* What is needed *
Return the data below in full. Keep each character unchanged.

* Information shown *
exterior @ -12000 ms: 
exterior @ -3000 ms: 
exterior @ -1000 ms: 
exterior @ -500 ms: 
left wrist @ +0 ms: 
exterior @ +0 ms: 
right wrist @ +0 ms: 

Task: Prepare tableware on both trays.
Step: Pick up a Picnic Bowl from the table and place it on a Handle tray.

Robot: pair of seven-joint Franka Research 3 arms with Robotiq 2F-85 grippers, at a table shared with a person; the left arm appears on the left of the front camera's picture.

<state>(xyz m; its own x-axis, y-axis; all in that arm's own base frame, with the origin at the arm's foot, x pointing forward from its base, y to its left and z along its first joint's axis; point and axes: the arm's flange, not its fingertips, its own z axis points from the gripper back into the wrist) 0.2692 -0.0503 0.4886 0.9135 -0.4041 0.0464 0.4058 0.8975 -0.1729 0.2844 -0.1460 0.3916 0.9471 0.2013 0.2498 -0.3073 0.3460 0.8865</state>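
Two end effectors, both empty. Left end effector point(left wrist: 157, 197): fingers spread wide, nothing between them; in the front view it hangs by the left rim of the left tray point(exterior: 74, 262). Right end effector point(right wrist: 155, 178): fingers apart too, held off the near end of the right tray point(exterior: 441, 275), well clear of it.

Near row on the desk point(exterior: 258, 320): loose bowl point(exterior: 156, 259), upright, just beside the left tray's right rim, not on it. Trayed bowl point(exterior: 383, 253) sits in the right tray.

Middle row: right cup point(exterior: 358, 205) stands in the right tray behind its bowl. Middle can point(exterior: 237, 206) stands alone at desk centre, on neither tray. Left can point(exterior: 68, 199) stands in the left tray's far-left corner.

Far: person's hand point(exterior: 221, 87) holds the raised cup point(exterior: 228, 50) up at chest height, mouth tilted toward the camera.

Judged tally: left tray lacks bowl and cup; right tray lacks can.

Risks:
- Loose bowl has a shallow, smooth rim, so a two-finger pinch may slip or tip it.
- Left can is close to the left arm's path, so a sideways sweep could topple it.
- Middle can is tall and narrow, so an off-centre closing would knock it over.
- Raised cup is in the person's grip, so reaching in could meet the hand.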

* Finished task *
exterior @ -12000 ms: 
exterior @ -3000 ms: 
exterior @ -1000 ms: 
exterior @ -500 ms: 
left wrist @ +0 ms: 
exterior @ +0 ms: 
right wrist @ +0 ms: 

Task: Prepare tableware on both trays.
Step: Pick up a Picnic Bowl from the table and place it on a Handle tray.

Robot: pair of seven-joint Franka Research 3 arms with Robotiq 2F-85 grippers, at a table shared with a person; the left arm appears on the left of the front camera's picture.

<state>(xyz m; its own x-axis, y-axis; all in that arm's own base frame, with the origin at the arm's foot, x pointing forward from its base, y to its left and z along its first joint's axis; point and axes: the arm's flange, not its fingertips, its own z axis points from the gripper back into the wrist) 0.2692 -0.0503 0.4886 0.9135 -0.4041 0.0464 0.4058 0.8975 -0.1729 0.2844 -0.1460 0.3916 0.9471 0.2013 0.2498 -0.3073 0.3460 0.8865</state>
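Two end effectors, both empty. Left end effector point(left wrist: 157, 197): fingers spread wide, nothing between them; in the front view it hangs by the left rim of the left tray point(exterior: 74, 262). Right end effector point(right wrist: 155, 178): fingers apart too, held off the near end of the right tray point(exterior: 441, 275), well clear of it.

Near row on the desk point(exterior: 258, 320): loose bowl point(exterior: 156, 259), upright, just beside the left tray's right rim, not on it. Trayed bowl point(exterior: 383, 253) sits in the right tray.

Middle row: right cup point(exterior: 358, 205) stands in the right tray behind its bowl. Middle can point(exterior: 237, 206) stands alone at desk centre, on neither tray. Left can point(exterior: 68, 199) stands in the left tray's far-left corner.

Far: person's hand point(exterior: 221, 87) holds the raised cup point(exterior: 228, 50) up at chest height, mouth tilted toward the camera.

Judged tally: left tray lacks bowl and cup; right tray lacks can.

Risks:
- Loose bowl has a shallow, smooth rim, so a two-finger pinch may slip or tip it.
- Left can is close to the left arm's path, so a sideways sweep could topple it.
- Middle can is tall and narrow, so an off-centre closing would knock it over.
- Raised cup is in the person's grip, so reaching in could meet the hand.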

Nothing further is needed for this exercise.